Cycle 4 Day 15 Wanted
Well, there’s been a bit of a rubber banding. I won so much and now I don’t feel that great. Soon I will be starting a graduate degree at a pretty prestigious university, and starting yet another chapter of my life. I’ve finally decided on a business that I’m going to throw myself into, and generally all things are going well.
My body is still maintaining a lower than average body fat percentage without me trying. I’m stronger, more fearless in the face of death (tested with extreme sports), and more physically capable than I’ve been in my life without really exercising, and with the exception of a few minor setbacks, I’m wealthier than I’ve ever been (still not wealthy yet).
I’m ready for Limit Destroyer to take this to a new level, I really am.
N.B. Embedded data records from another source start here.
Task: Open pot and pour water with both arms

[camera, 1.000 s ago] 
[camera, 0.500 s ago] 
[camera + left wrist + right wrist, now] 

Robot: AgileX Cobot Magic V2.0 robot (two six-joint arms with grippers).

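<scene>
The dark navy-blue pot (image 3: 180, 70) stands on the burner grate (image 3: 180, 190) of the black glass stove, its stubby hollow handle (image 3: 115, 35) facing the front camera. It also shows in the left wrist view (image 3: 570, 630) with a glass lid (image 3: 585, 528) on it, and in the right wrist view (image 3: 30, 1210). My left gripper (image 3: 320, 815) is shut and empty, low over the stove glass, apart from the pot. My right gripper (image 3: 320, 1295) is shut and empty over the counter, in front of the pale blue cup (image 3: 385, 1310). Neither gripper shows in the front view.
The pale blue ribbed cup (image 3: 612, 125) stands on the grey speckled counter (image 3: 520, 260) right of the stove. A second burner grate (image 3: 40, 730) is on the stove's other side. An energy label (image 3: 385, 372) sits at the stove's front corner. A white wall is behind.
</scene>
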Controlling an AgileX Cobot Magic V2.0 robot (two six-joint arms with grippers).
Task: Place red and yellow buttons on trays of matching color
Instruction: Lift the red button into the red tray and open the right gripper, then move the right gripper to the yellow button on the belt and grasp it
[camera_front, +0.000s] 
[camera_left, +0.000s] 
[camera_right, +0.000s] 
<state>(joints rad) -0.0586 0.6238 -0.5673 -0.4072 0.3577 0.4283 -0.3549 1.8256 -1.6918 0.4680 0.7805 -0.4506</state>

I feel like I’ve hit a wall that I can’t push past without healing…I don’t know if that’s true, it’s probably not true, but I think that after all these months of progress, it’s time for healing in my stack.
I guess all the Recon nightmares are probably a fantastic sign of even deeper and more positive change.
New Plan
I will stay on Emperor and Wanted for the next full year, until August 2023. The third sub in the stack will change as time goes on, but I’m committed to EmP and Wanted for the long haul. They’ve given me so much of what I want–despite the low points–that there really is no need for me to change.
Next I’ll run LD in the third slot for a while, and take it from there. I don’t feel like I can plan in advance because I really don’t know what “problems” will continue to be problems after running LD. Might run HoM or GLM or wealth titles, not sure yet!